Per i colleghi era calmo, un cinquantasettenne esperto, più dolce che severo. Ma la mattina del 14 marzo scorso, dopo aver accompagnato sua moglie in stazione e averle detto di aver bisogno di prendere aria, va nel bosco e viene ritrovato dalla polizia nel pomeriggio, dopo ore di ricerche, impiccato a un albero. Lascia una lettera che grida, proclama innocenza, lo libera del peso soffocante di doversi difendere di persona da accuse assurde. Quelle che qualche giorno prima gli erano state mosse dai genitori di un suo piccolo allievo di 6 anni, una denuncia formale per «violenze aggravate su un minore», alla quale era seguita la convocazione in rettorato da parte della direzione della scuola in cerca di una spiegazione. Ed è a spiegarsi che quella mattina sarebbe dovuto andare, a giustificarsi, a dire con forza che non aveva fatto niente di male. Aveva soltanto chiesto a un bambino di spostarsi dalle scale, alla fine della ricreazione: è seduto sui gradini, i compagni non riescono a passare. Ma il piccolo non si muove, risponde male. E il maestro allora ci prova e ci riprova: è in una brutta posizione, pericoloso per sé e per gli altri. Alla fine che si può fare se non prenderlo per un braccio e spostarlo di peso? Ma il piccolo striscia la schiena sulle scale. Si graffia. E una volta a casa racconta, c’è la prova, riceve vendetta. Il giorno dopo i commissari raccolgono la denuncia dei genitori e il maestro le loro offese telefoniche. Una riposta estrema, quella del professore, a una frustrazione comprensibile.
Alzando gli occhi da ciò che leggo ho davanti quelli di una collega più anziana di me. Non c’è bisogno di dire, ci si capisce. Non ha retto, pensiamo entrambe. Perché se l’ambiente di lavoro per ognuno presuppone rapporti civili con colleghi e superiori e può in ogni dove essere ostile, a scuola questo non si sopporta, non di questi tempi. Occorre, almeno dentro, un fronte compatto, comune, soprattutto tra docenti e dirigenti. Perché l’anello che teneva ancorati alle famiglie non tiene più, le minacce di denunce sono all’ordine del giorno, e a finire dalle aule di una classe a quelle di un tribunale il passo è breve.
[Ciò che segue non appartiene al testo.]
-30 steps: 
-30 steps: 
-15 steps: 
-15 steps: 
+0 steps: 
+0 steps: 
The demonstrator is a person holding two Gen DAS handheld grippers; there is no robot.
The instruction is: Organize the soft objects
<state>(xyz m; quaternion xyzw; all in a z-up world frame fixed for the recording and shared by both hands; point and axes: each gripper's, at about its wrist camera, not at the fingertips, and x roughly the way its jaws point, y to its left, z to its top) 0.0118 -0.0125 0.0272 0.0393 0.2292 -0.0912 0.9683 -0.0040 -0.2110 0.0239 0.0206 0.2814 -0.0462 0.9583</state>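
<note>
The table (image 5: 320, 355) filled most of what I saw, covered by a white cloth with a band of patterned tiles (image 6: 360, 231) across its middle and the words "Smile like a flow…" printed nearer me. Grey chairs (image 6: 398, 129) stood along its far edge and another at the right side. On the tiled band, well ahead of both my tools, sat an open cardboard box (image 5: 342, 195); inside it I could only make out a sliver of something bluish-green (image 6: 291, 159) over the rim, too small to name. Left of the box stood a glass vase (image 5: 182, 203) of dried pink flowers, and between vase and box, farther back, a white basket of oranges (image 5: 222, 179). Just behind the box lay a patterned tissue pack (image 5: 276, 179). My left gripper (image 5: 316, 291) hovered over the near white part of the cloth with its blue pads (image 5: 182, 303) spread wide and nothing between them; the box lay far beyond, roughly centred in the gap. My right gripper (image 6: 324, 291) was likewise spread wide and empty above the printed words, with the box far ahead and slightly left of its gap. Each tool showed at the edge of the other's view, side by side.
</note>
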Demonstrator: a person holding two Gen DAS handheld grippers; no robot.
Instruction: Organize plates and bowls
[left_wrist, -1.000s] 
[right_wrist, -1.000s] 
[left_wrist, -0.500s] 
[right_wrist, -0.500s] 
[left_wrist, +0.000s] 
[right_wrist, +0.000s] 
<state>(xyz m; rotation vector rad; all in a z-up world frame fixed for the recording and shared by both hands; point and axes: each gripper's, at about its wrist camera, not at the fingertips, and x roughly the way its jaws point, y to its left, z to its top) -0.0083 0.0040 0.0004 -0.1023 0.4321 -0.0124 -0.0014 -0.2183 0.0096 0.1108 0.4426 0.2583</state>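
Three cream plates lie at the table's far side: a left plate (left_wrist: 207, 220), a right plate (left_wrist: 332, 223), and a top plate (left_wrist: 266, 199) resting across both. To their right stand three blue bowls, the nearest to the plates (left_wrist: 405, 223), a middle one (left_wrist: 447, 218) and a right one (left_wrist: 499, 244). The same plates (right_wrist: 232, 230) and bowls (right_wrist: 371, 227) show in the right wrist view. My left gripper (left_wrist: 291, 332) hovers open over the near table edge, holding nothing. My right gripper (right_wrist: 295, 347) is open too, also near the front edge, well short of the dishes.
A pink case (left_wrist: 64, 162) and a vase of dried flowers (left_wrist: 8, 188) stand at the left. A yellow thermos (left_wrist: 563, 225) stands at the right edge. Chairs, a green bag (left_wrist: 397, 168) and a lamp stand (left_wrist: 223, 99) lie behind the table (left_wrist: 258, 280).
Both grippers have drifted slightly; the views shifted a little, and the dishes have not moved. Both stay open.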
Da mesi gli insegnanti francesi protestano perché non si sentono protetti dalle istituzioni, che raccomandano di non alimentare i problemi parlandone troppo. È questo ad essere inaccettabile: il sospetto, la mancanza di un dialogo costruttivo interno, di un ruolo educativo da rispolverare tutti insieme e da rimettere bene in vista.
È una trincea che richiede unione e nervi saldi la scuola di oggi. E a volte qualcuno cede. Per stanchezza, per debolezza, o per mille problemi personali, non è dato sapere. Sicuramente perché non è facile sopportare la rottura di una relazione educativa e di un rapporto di fiducia in un mestiere in cui ogni apprendimento passa attraverso lo sguardo, il contatto, la parola. Siamo corpi in mezzo ai corpi, non c’è una porta d’ufficio da chiudere che lascia fuori gli altri: in aula, nei corridoi, in sala docenti siamo immersi insieme nello stesso liquido.
Allora occorre essere tutti consapevoli della necessità di una giusta distanza. Perché dopo aver studiato e approfondito, aver appreso come creare relazioni e come compilare verbali ai docenti di oggi non resta che imparare a prendere le misure: tenere il timone senza diventare zuppi, ascoltare senza essere trascinati dal canto, annusare il profumo senza esserne inebriati. Vivere pienamente ma consapevoli che per aiutare davvero chi nuota e potrebbe andare a fondo, famiglie che annaspano tra fragilità e carte bollate, deboli ragazzi ribelli che urlano aiuto scagliando in aria le mani, occorre stare su, agire dall’alto, ben saldi tutti insieme, ancorati a una scialuppa.